Crypto derivatives based in Amsterdam Exchange D2X obtained € 4.3 million in fresh financing from a range of heavy donors, including CMT Digital, Circle Ventures and Canton Ventures.
The main dishes to remember:
- D2X collected 4.3 million euros to extend its institutional platform for cryptographic derivatives.
- The exchange operates under a license regulated by Mifid.
- D2X offers a seven -day exchange for BTC and ETH term contracts.
Capital injection will feed product development and integration support for institutional customers looking for a regulated path in the trade in cryptographic derivatives, according to a report by Silicon Canals.
“With its MTF license and its ready architecture for the weekend, the D2X deals with two major shortcomings in Europe: regulated sites and access to cryptographic markets 24/7,” said Charlie Sandor, investment partner at CMT Digital.
“We are proud to support a team that establishes a new reference for the institutional trading of cryptography.”
D2X secures the point monitoring support, Tioga, GSR and Fortino
The Tour also aroused the participation of existing investors, in particular Point72 Ventures, Tioga Capital, GSR and Fortino Capital.
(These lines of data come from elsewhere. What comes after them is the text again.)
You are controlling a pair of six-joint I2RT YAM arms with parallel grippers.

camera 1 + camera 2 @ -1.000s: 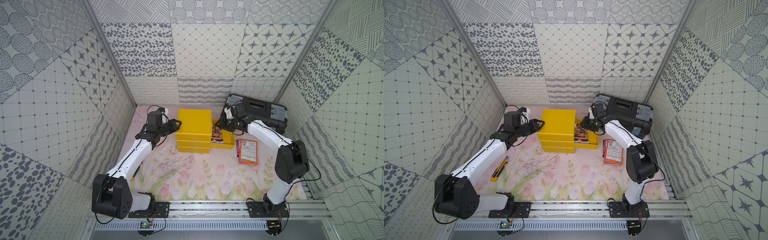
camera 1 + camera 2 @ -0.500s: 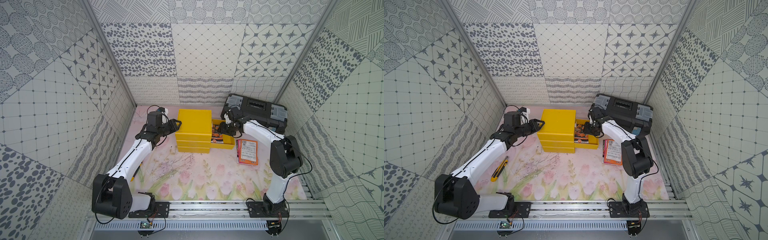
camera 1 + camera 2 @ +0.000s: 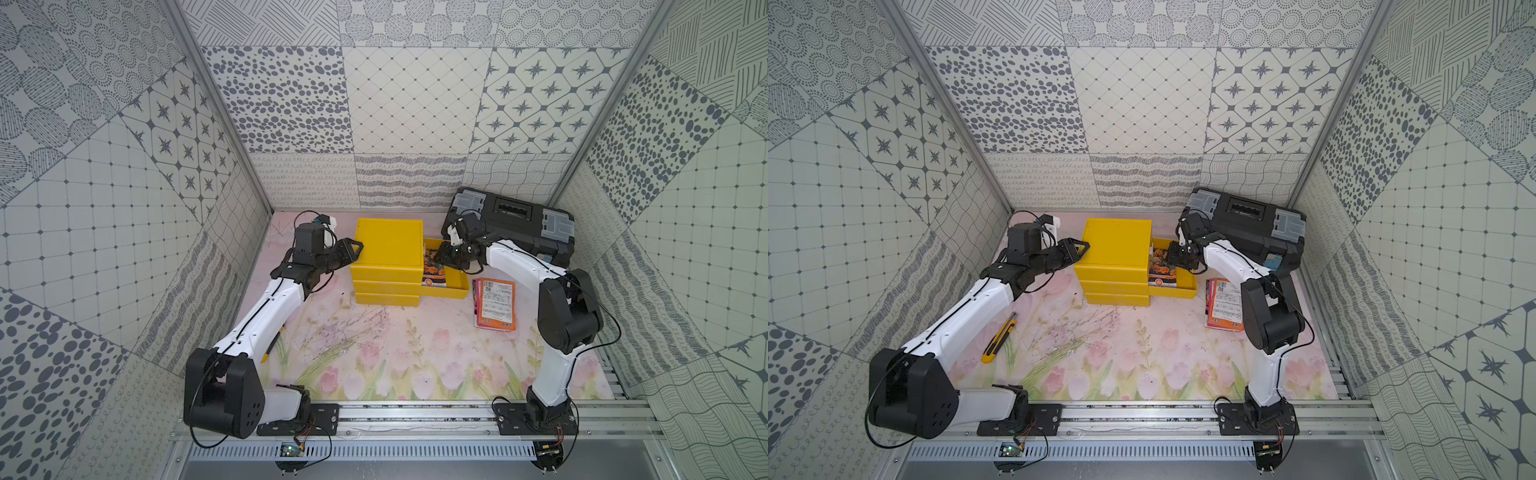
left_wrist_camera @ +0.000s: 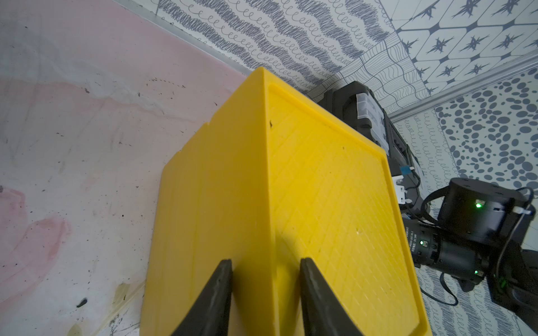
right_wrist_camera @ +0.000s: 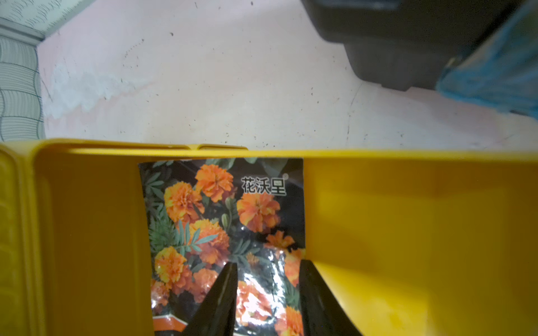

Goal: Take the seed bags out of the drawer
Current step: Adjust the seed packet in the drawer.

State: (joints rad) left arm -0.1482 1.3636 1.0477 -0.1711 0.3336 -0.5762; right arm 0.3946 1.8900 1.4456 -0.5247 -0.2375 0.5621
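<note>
Your right gripper (image 5: 267,263) has dropped since a second ago. It hung above the far end of the open drawer (image 3: 446,292) and now reaches down inside it, and that arm's elbow has swung in toward the middle. Your left arm has not budged.

Take the back wall as 12 o'clock and the base rail as 6. The yellow cabinet (image 3: 388,245) stands just toward 12 from the middle of the floral mat (image 3: 395,353), with its top drawer pulled out toward 3. One seed bag, the marigold packet (image 5: 221,221), lies flat on the drawer floor with its far edge at the drawer's 12 o'clock wall. Your right fingers stand apart with their tips down at the packet's glossy face, close to its 3 o'clock edge. You see the packet's face in the gap between them, and it is not lifted.

The other bags are already out. The stack of bags (image 3: 495,303) lies on the mat just at 4 o'clock of the drawer, an orange one with a white label on top and magenta edges showing beneath.

Your left gripper (image 4: 266,260) sits astride the cabinet's top edge on its 9 o'clock side, fingers parted. You cannot tell whether they squeeze it.

A black toolbox (image 3: 515,220) sits at 2 o'clock, and a yellow utility knife (image 3: 999,338) at 8, beside your left arm.
</note>
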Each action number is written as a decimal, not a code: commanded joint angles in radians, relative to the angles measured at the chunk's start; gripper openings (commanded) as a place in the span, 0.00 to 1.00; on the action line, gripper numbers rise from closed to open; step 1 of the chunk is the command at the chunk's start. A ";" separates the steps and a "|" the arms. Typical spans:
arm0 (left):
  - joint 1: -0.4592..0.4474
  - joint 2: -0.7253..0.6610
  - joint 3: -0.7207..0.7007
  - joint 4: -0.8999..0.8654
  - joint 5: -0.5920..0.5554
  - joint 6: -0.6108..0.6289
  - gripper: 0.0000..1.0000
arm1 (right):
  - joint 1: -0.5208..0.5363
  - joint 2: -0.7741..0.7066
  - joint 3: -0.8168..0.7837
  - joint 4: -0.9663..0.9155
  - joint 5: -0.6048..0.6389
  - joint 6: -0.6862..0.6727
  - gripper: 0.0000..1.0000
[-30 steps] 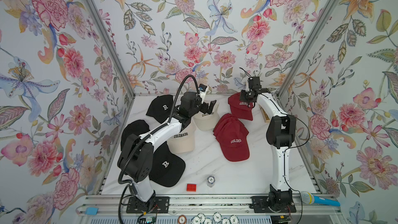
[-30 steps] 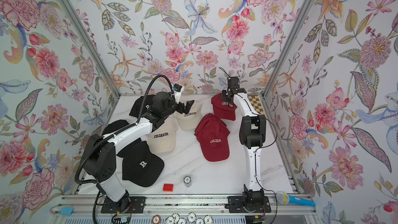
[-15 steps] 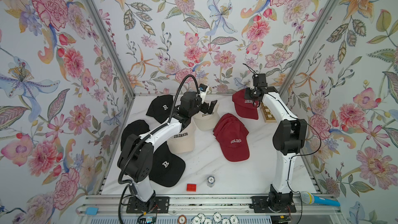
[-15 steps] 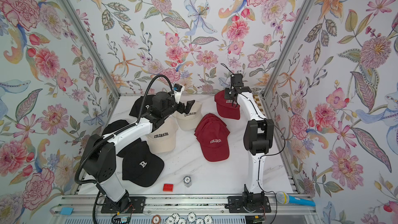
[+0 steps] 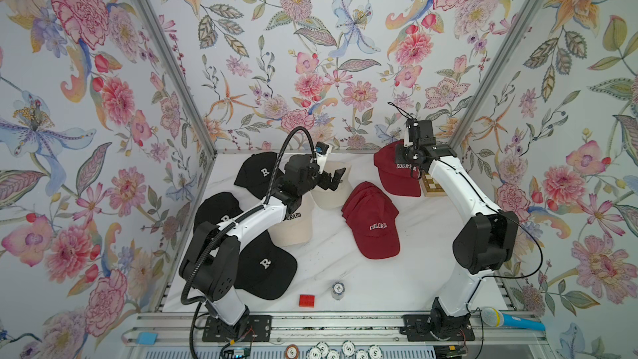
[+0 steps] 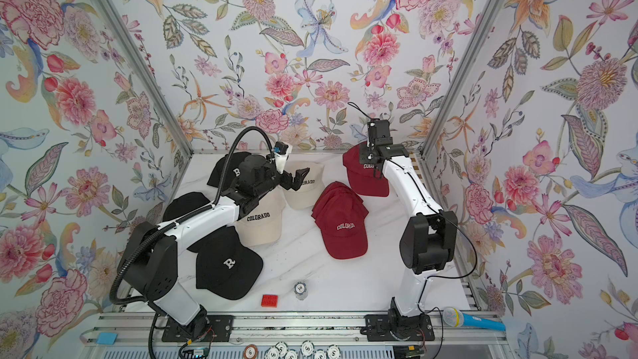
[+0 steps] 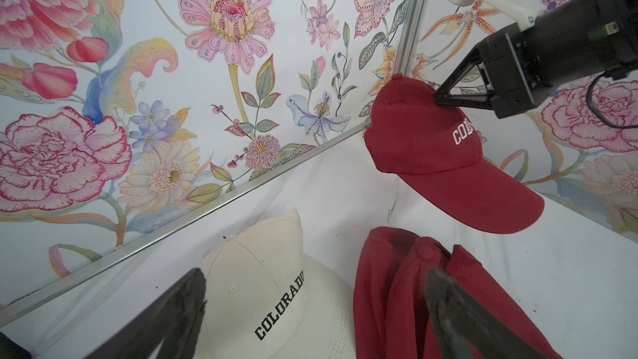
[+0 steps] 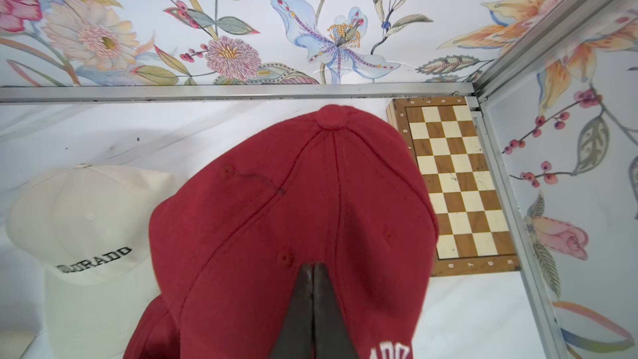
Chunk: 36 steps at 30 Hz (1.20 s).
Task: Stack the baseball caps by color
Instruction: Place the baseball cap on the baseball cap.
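Tabletop [image 5: 414, 271] corner: maroon cap [image 5: 397, 177] near chessboard [image 5: 433, 186]

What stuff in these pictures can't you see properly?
- Both top views: the left arm hides most of the letter on the middle black cap.
- Every view: the maroon cap pile overlaps, so its count is unclear.
- Left wrist view: the right gripper hides the end of the word on the held maroon cap.
- Both top views: the right arm covers part of the chessboard.

Both arms [image 5: 448, 184] are white with black joints [image 5: 483, 246]; the left carries a ribbed black hose [image 5: 283, 149].
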 commanded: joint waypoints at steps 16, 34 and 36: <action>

It follows the financing of the series A of 9.1 million euros in D2X raised in 2023, which coincided that the exchange becoming the first of the EU to receive a multilateral negotiation license in accordance with MIFID (MTF) for cryptographic derivatives, granted by the Dutch authority for the financial markets (AFM).
Founded by Theodore Rozencwajg, Don Van der Krogt and Laetitia Grimaud, D2X focuses exclusively on cryptographic derivatives of institutional quality.
The company’s range of products currently includes term contracts on Bitcoin and Ethereum labeled by the USD and EUR, with the trading of options which should be launched shortly.
Its infrastructure supports seven -day trading while remaining fully in accordance with the regulations of Mifid II, a model designed to reflect the 24 -hour nature of cryptographic markets while offering backgrounds traditional financial institutions expect.
The latest launch of the company, Futures based on the USD for BTC and ETH, responds to an increasing institutional demand for instruments established in dollars in a regulatory framework.
“This funding allows us to improve our product suite and accelerate the integration of level 1 institutions,” said Rozencwajg. “We build for those who need a commercial place of trust, transparent and regulated.”
With the status regulated by MIFID, exposure in real time and an approach first of compliance, D2X is positioned as a European leader in derivatives of institutional cryptography.
Coinbase is launching perpetual future regulated for American retail merchants
Last week, Coinbase presented Nano Bitcoin regulated by CFTC and Ethereum Perpetual Futures, giving us retail merchants to a lever effect up to 10x in a compliant onShore frame.
Offered through the financial markets in Coinbase, contracts are delivered with low lessee fees from 0.02% and reproduce traditional Perps, with five -year expirations and hourly financing rates.
Installed in the USD, new products are negotiated 24/7 and aim to bring American users back offshore platforms.
Perpetual term contracts dominate the world trade in crypto derivatives, but American traders have long been pushed to more risky offshore sites due to regulatory obstacles.
The launch of Coinbase marks a quarter of work, providing legal access to the lever effect while aligning with the standards of the Commodity Futures Trading Commission (CFTC).
This decision is part of a broader trend while American exchanges, including Kraken, increase their regulated derivative offers.